A return to the basic act of painting is apparent. Oil, acrylic and spray paint are juxtaposed without tension, in turn complimenting the harmony between the colours themselves, at once vivid but all co-existing effortlessly on the canvas. These paintings instead are platforms for the imagination: their imagery remains contained within the borders of the canvas, but it is not hard to contemplate the shapes spilling off the canvas onto the surrounding walls, conveying the sense of an untamed, unstoppable stream of consciousness. The compositions are clusters of soft, rounded shapes that lend themselves to a sense of form, just out of focus, but defined instead by bold colour.
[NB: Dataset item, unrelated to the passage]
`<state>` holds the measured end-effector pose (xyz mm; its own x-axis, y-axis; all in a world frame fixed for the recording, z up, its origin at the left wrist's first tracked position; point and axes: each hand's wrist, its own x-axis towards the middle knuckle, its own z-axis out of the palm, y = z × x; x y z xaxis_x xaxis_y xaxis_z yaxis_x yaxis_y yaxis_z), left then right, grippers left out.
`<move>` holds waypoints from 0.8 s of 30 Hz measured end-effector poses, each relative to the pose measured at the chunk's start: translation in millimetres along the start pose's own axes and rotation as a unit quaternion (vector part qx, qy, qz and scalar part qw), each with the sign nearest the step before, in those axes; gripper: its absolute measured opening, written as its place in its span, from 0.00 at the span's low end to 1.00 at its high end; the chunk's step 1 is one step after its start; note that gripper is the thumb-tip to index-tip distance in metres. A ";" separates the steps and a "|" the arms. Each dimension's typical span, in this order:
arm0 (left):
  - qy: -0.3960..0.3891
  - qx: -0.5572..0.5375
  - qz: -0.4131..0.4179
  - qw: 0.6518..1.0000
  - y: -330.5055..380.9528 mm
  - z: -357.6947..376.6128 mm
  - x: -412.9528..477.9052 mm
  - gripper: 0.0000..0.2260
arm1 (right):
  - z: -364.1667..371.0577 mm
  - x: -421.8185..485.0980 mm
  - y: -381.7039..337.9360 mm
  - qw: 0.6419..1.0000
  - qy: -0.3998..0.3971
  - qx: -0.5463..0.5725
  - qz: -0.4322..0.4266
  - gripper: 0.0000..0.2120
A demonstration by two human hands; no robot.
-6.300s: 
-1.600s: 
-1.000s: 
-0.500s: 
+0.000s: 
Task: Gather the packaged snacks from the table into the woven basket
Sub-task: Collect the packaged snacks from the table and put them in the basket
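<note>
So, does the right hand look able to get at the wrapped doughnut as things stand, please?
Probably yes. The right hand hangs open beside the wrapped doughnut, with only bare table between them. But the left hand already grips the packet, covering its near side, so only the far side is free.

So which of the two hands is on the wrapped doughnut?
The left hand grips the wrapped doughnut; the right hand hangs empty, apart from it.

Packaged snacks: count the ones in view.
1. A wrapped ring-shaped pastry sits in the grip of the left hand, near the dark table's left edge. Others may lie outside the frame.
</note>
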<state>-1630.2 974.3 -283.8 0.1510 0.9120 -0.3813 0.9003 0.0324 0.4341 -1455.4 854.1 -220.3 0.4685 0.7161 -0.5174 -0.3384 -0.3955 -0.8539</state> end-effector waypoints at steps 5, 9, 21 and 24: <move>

On closer inspection tiny creatures outlined in yellow can be made out, figments of the imagination brought to life on canvas.

Federico Herrero, 'Ghost' (2008) 90 x 75cm, mixed media on canvas

Round black dots encircled in white, a familiar motif in Herrero’s work, speckle the surfaces, and appear to play on the notion of seeing and being seen. While contemplating the dots, your line of vision is directed back to within yourself, mediated by ‘eyes’ that transfix your own gaze. Are these dots guiding us? As you try to extract meaning, the painting becomes a mental playground in which the unconscious is left to roam freely. The smallest work in the exhibition is light blue with two ‘eyes’ situated at eye level. Impossible to avoid a glance, you wonder if these ‘eyes’ that appear to float in the blue paint translate the simple but important message that, just as the eyes appear to surface above the paint, we see and experience the world through colour.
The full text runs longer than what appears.